Lumiere Festival Adds More Light To London
Lately, I have run into a few Americans in European cities who have decided to give London a miss on their tour or I’ve heard my friends and acquaintances tell of their travels abroad sans London, too.
‘What is up with that?’ I have asked often. ‘London is a great city. You will never tire of it, promise!’
‘Not the problem,’ I have been told.
‘Then what is it?’
It’s expensive, really expensive. Fair enough, but you are not coming to live in the place for pete’s sake. You are coming to visit and when it comes to entertainment for free, London has much to choose from. From checking out its many cathedrals to its eclectic neighbourhoods, right in central London, the city promises to light up any European holiday.
Literally, this past weekend, London lit up in a special way. Though you will always find Leicester Square heaving, it was teeming that much more with Londoners and tourists alike this weekend, those keen to see what all the light of the Lumiere Festival was about. There, was the Garden of Light, first stop on Lumiere’s map.
Though a bit crowd shy, Paul and I wrapped up and joined in with the sightseeing on Saturday, the second night of the event, but chose to make Leicester Square, our last stop with a view that we would grab a bit to eat at one of our favourite spots in Covenant Garden. Not a chance. Never mind, we ended up in South Kensington, where we lived when I first arrived in London.
Posh neighbourhood indeed, but even there one can get a bite to eat without breaking the bank. Though we had planned on sitting down to one of the many neighbourhood restaurants, we ended up grabbing a take away from Rotisserie Jules. But I digress.
Back to Lumiere and where we started, (Mayfair), we got off to a slow start, when daunted by the crowds herding into Grosvenor Square to see the two, possibly three light displays—Brothers and Sisters, Spinning Night in Living Colour and the Light Bench. Not sure if we saw the latter or not. Never mind, we headed to Regent Street, where things literally lit up.

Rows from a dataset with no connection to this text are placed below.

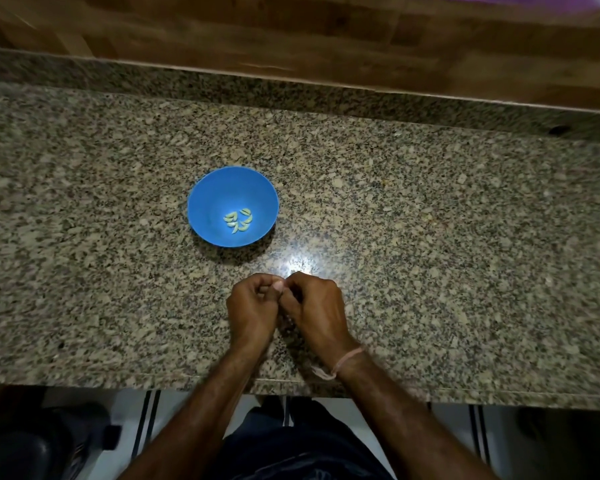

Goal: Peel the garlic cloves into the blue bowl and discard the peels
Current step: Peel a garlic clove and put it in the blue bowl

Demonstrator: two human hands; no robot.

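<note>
Speckled granite table (430, 237), wooden panel behind, tiled floor below. Blue bowl (201, 192) sitting upright left of centre, holding peeled cloves (238, 221) lying every way. Left hand (253, 310) and right hand (314, 306) meeting near the front edge, fingers (265, 281) curling tight, pinching pale clove (278, 285); axis too small to tell.

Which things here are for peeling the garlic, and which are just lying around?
For the job: blue bowl; peeled cloves inside it; left hand and right hand, both pinching a pale bit, likely a clove.
Just there: granite counter; wooden wall behind it; thread band on the right wrist.
</note>
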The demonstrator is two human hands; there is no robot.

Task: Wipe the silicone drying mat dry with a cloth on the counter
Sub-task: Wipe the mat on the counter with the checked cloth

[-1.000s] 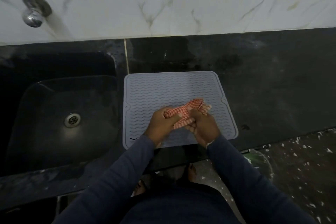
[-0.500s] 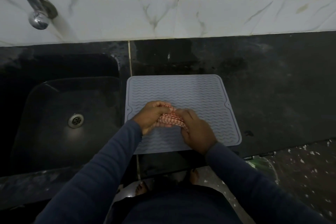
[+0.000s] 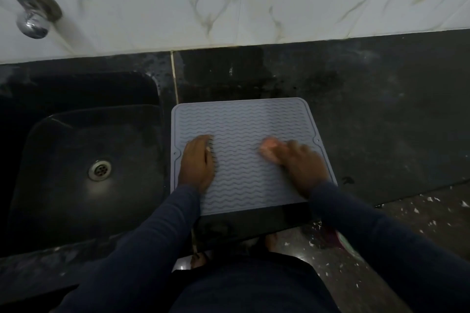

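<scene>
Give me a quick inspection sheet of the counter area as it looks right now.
Surface: dark counter, smudged behind the mat.
Job's things: grey silicone drying mat flat beside the sink; bunched cloth pressed on it, motion-blurred.
Clutter: small dark speck right of the mat.
Hands: left hand flat on the mat's left edge, holding nothing; right hand over the cloth, blurred.
Cables: nothing seen.
Surroundings: black sink with metal drain, tap top left, marbled wall tiles, speckled floor below.

Legible text, labels, brands, numbers, signs: none on any surface in the head view.
</scene>
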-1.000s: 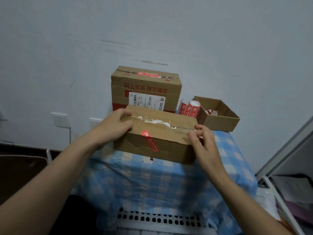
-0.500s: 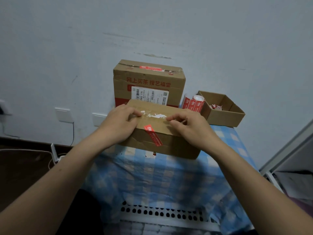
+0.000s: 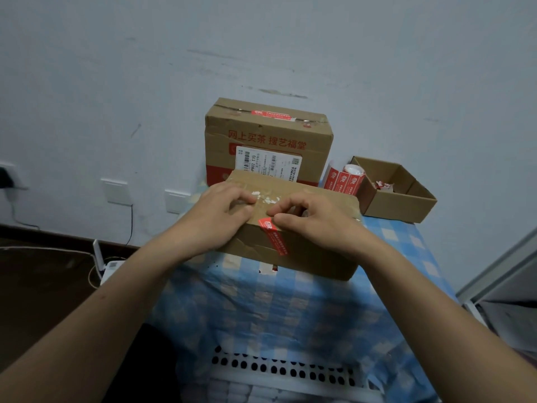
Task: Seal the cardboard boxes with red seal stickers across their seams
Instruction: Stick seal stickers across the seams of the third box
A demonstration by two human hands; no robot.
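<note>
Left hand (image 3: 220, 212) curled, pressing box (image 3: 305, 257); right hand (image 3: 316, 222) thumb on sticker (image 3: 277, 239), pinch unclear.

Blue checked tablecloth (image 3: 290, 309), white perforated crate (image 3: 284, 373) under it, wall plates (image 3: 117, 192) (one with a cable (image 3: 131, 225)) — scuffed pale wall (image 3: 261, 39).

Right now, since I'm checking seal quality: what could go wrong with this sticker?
1. The red seal sticker runs slanted down the front box's face; only its top end, by the right hand's thumb, reaches the top, so it may miss the seam.
2. Torn white residue along that seam could weaken adhesion there.
3. The left hand holds one end only; the box might shift under pressing.
</note>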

With the famous shopping street closed to cars, crowds adored the 1.8 London display on one end of the street, streaming like a ribbon in the wind, and on the other end was Les Lumineoles, fluorescents of the fish species. Also on Regent’s street was Keyframes light show, beamed from Liberty’s Department store.
On from there we headed to Piccadilly, where perhaps our favourite was 195 Piccadilly, a display of picturesque faces on the building next to Maison Assouline. Eager to escape the crowds, however, we took side streets into St James and into what was perhaps the heart of the festival, Les Voyageurs, The Travellers, featuring amazing characters perched on buildings around the area or seemly flying through the night.
Having had our fill of crowds, ranging from young to old, we decided to give a miss to Westminster, Trafalgar Square, The Mall and King’s Cross. Okay, so we missed out on a big part of Lumiere but not because we were tired of it, or of London.
As Samuel Johnson wrote, ‘when a man is tired of London, he is tired of life.’
And though Lumiere is over, such events as it have a way of lighting up an already happening city, an enlightening stop on any European tour.